Universe Polymorphism and Typical Ambiguity
Posted by Mike Shulman
Sorry I’ve been kind of quiet recently. There’s been a lot of good stuff happening at IAS this year, but (aside from my being busy helping to make it happen), not so much of it has been easily bloggable. But here’s something that I’ve just learned: do you know the difference between universe polymorphism and typical ambiguity (or even what either of them means)?
In category theory we use “universes” of one sort or another a fair amount. Any time we talk about “small” versus “large” categories, we are using a universe. It might be a Grothendieck universe, or it might be the proper-class universe of sets, but whatever it is, we are employing some device to separate out some of the “things” under consideration which belong to the “universe”, in such a way that we can treat the universe itself as a “thing”.
One of the problems with universes is that sometimes you need to change your universe. For instance, suppose you prove something about small categories. Later on, you find that you need to know that the corresponding theorem for large categories is also true. What do you do?
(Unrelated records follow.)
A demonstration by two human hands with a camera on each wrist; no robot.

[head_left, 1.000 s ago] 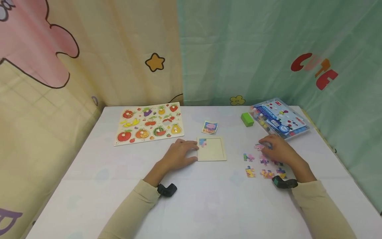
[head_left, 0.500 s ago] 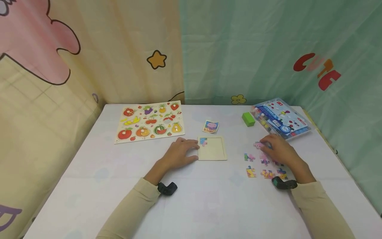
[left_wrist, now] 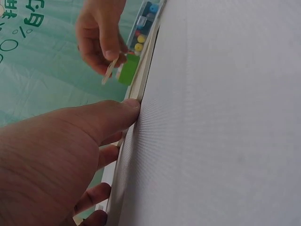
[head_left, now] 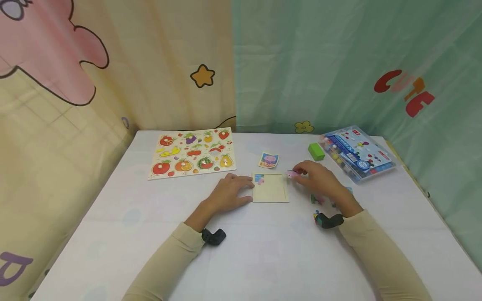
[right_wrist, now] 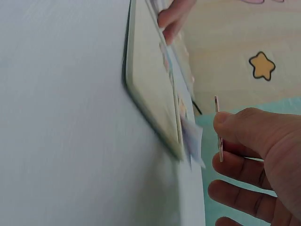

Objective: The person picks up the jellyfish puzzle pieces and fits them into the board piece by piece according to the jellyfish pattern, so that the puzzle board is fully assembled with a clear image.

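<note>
A pink puzzle piece [head_left: 291, 174] is pinched between the thumb and fingers of my right hand [head_left: 318, 180], raised at the right side of the puzzle board. In the right wrist view the puzzle piece [right_wrist: 219, 129] shows edge-on. The shallow pale board [head_left: 270, 190] has one blue-and-pink piece [head_left: 259, 179] lying in its upper left corner. My left hand [head_left: 227, 193] rests against the board's left edge, thumb and fingertips touching it with the fingers loosely spread. Other loose pieces [head_left: 317, 199] lie under my right forearm, partly hidden by it.
A small picture card [head_left: 269, 160] lies behind the board. At the back left is a fruit peg puzzle [head_left: 192, 154]. A green block [head_left: 316, 151] and a clear case of coloured beads [head_left: 357, 152] sit at the back right, before a curtain [head_left: 271, 83].
My right hand has lifted the pink puzzle piece from among the loose pieces and carried it left to the board's right side. My left hand stays at the board's left edge.
</note>
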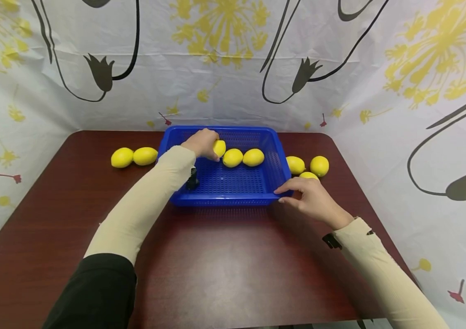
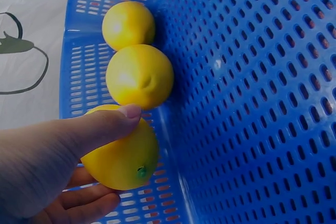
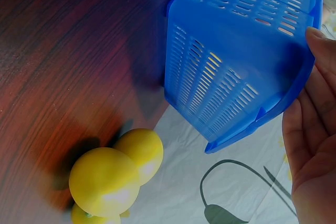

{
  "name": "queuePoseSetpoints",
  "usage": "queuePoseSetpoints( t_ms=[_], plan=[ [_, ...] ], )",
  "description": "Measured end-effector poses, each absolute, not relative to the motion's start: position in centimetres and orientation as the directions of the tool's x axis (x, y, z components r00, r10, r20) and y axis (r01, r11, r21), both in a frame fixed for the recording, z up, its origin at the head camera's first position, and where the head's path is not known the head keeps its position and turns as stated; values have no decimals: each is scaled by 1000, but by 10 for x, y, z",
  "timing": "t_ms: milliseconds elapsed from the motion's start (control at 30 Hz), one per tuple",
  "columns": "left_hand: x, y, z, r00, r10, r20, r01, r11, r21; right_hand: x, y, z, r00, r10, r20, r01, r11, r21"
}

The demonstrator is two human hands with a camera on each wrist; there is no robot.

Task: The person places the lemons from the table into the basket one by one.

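My left hand [image 1: 202,142] reaches into a blue perforated plastic basket [image 1: 228,200] and grips a lemon [image 2: 128,156], thumb on top and fingers curled beneath. Two more lemons sit beside it along the basket's back wall, a nearer lemon [image 1: 233,158] and a farther lemon [image 1: 253,157]. At the basket's front right corner, my right hand [image 1: 310,197] pinches the rim between thumb and fingers. The right wrist view shows the thumb [image 3: 321,43] over the rim and the fingers along its outer side.
Left of the basket, a pair of lemons [image 1: 134,156] lies on the dark wooden table [image 1: 224,265]. Right of it are three lemons, among them one lemon [image 1: 319,166] at the outer side. A patterned white cloth [image 1: 233,91] hangs behind and beside the table.
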State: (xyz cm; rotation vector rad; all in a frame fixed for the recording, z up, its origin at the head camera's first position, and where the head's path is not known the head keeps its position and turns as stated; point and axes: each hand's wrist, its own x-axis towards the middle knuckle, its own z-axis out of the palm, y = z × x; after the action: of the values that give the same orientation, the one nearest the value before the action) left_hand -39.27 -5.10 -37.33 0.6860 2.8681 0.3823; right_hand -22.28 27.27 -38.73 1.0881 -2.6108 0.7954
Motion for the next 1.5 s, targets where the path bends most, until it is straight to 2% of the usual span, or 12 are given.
queuePoseSetpoints(
  t_ms=[333,1500],
  plan=[
    [-393,-47,-380,-889,448,-89,418,876,240,-222,273,-387,-707,-597,380,-707,584,-399],
    [-386,-41,-388,-894,426,-139,389,892,229,-220,272,-385,-715,-594,370,-699,586,-410]
  ],
)
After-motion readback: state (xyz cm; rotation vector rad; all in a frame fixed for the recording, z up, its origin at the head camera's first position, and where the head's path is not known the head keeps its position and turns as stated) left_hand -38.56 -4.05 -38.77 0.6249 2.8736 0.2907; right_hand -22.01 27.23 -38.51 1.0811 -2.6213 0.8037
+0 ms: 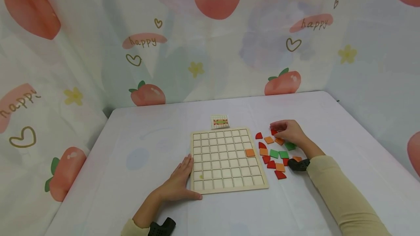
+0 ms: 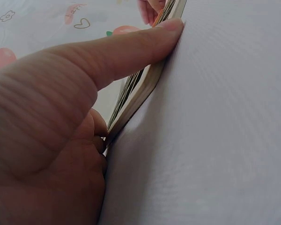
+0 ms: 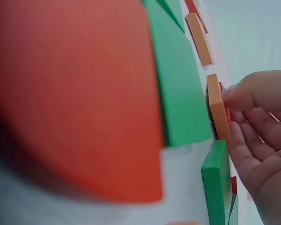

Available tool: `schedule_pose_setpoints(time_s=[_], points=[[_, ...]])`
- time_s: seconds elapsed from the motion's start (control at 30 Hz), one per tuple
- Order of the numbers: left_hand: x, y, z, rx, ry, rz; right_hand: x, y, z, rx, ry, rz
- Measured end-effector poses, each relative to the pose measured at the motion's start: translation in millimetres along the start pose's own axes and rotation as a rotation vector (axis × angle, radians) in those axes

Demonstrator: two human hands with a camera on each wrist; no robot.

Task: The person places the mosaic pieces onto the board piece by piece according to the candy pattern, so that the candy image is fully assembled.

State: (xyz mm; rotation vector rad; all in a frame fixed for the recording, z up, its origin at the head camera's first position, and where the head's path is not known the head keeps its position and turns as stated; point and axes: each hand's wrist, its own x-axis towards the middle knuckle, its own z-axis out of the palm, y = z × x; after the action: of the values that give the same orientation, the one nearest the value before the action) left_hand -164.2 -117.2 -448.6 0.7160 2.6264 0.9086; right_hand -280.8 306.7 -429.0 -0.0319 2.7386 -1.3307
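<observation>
The left hand [image 1: 178, 183] spreads straight fingers along the board [image 1: 226, 163], and the right hand [image 1: 290, 133], nearer the red piece [image 1: 273, 132] right of it, bends fingers round that piece, maybe not pinching, I cannot tell.

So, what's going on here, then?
A person is working with a gridded wooden board and loose coloured pieces. Their left hand rests against the board's near left corner. The right hand is among the red, orange and green pieces to the right, fingers at a red piece; whether it's gripped, I can't tell. One orange square sits in the grid's right-hand column. A small patterned card is just beyond the board.
</observation>
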Motion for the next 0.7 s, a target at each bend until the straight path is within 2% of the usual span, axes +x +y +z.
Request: schedule_pose_setpoints(time_s=[0.2,0.5,0.7], points=[[-0.4,0.2,-0.5,0.000,-0.004,0.003,-0.2,-1.2,0.6,-0.001,-0.016,-0.004],[-1.3,1.4,-1.3,-0.013,-0.007,-0.001,-0.3,-2.1,1.5,-0.071,0.020,-0.027],[-1.2,1.1,-1.7,-0.003,-0.006,0.006,0.7,-1.9,1.7,-0.050,0.005,-0.005]])
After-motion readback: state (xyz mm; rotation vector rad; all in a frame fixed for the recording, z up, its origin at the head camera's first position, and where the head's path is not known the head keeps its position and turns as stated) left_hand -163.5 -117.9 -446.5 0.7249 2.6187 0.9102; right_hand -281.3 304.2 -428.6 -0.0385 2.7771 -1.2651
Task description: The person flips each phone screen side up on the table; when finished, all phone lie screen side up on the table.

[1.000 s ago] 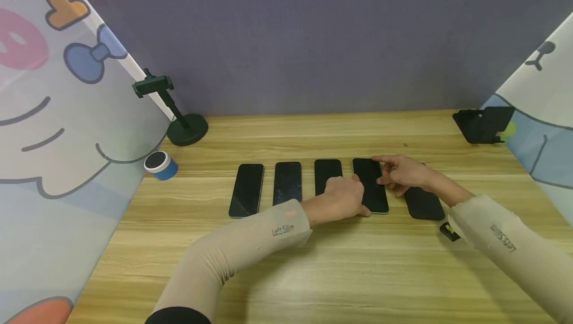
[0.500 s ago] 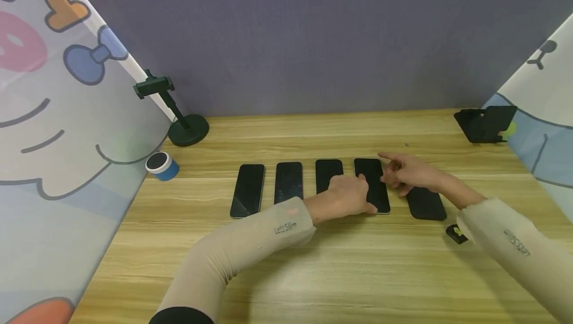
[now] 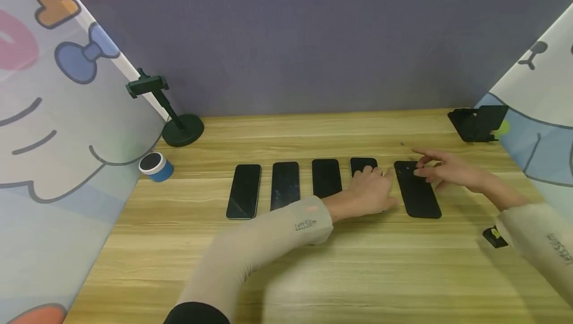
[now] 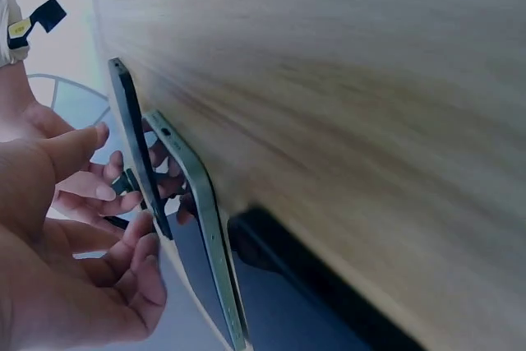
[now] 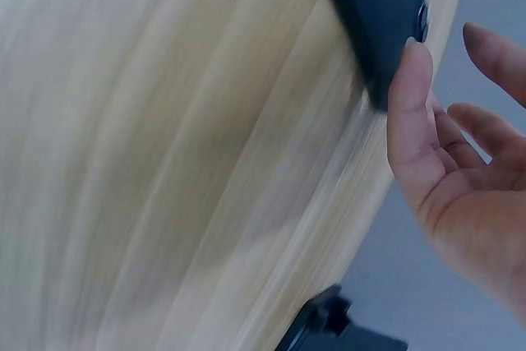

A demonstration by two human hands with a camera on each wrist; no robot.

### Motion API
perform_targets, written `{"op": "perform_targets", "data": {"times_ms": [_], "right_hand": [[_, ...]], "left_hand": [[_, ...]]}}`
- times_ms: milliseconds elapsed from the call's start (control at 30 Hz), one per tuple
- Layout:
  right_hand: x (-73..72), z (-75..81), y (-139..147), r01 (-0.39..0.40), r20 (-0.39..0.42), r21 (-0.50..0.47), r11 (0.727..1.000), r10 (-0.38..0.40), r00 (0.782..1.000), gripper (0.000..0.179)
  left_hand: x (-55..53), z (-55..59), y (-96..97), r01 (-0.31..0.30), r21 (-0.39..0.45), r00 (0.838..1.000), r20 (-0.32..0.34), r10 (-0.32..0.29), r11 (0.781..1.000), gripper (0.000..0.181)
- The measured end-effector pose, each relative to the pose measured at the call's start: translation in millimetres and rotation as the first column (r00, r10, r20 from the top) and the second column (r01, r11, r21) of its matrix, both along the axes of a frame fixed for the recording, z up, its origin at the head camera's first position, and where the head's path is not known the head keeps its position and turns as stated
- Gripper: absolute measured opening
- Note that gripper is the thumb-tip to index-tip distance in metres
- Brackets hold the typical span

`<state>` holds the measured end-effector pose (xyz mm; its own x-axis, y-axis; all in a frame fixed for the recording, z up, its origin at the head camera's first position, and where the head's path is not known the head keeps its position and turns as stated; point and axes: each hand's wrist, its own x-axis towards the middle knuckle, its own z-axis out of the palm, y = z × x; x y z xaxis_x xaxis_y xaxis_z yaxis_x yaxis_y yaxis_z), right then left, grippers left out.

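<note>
Five phones, lying in a row, are dark slabs: the leftmost phone (image 3: pixel 243 192), the second phone (image 3: pixel 285 184), the third phone (image 3: pixel 326 177), the fourth phone (image 3: pixel 363 163) and the rightmost phone (image 3: pixel 420 197). My left hand (image 3: pixel 370 190) reaches over the fourth phone and hides most of it, fingers loosely spread. At the top right of the rightmost phone is my right hand (image 3: pixel 452 168), fingers loosely bent and apart. That phone shows its back, with a camera ring near the thumb (image 5: pixel 409 113) in the right wrist view. Neither hand grips a phone.
A dark round-based phone stand (image 3: pixel 182 130) and a blue jar with a black-topped lid (image 3: pixel 156 166) stand at the left. A black folding stand (image 3: pixel 480 124) is at the back right. A small black and yellow-green piece (image 3: pixel 495 237) lies near the right sleeve.
The rightmost phone comes out from under my right hand, which has moved right. My left hand has also shifted right, so more of the third phone shows and less of the fourth.
</note>
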<state>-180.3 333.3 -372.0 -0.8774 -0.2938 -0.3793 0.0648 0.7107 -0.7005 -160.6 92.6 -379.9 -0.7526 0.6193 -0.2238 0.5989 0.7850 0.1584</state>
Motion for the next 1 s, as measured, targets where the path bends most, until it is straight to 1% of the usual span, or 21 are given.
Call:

In practice, one may make some remark about this being obvious, or decline to remark on it at all. But when being absolutely precise, there are several options. One convenient one is to consider the theorem about small categories to have been (implicitly) universally quantified over the universe which defines the notion of “small”. Thus, if we choose a different universe, with respect to which the categories that we’re currently calling “large” are actually “small”, then our original theorem can be applied to them.
In type theory, this is called universe polymorphism: a notion (theorem, definition, proof, etc.) is universe polymorphic if it is universally quantified over one or more universes.
The quantification may be implicit or explicit. A few books and papers in category theory actually make it explicit: rather than “small category” they always write “-small category” (or “-category”) for some universe , and so on. I find this to be extremely tedious and to be eschewed at all costs. But is that ever a problem?
Well, when writing a paper where there’s only one universe in play, there’s no problem with just saying “small category” to mean “small category with respect to the universe”. In a sense, the entire paper is universally quantified over a single universe. If there are multiple universes in use, then one can introduce phrases like “small category”, “moderate category”, “large category”, “very large category”, etc.
However, if within the scope of one text, you want to prove something about small categories and then apply it to both small and large ones, then the universe polymorphism has to happen at the level of individual theorems. This is no problem if we make the quantification explicit: we prove one theorem of the form “for any , blah blah -small categories…” and later on we say “by theorem such-and-such with [resp. ] …”. Can we avoid that? Can the phrase “small category” mean one thing in one place and another thing in another one? That sounds… ambiguous.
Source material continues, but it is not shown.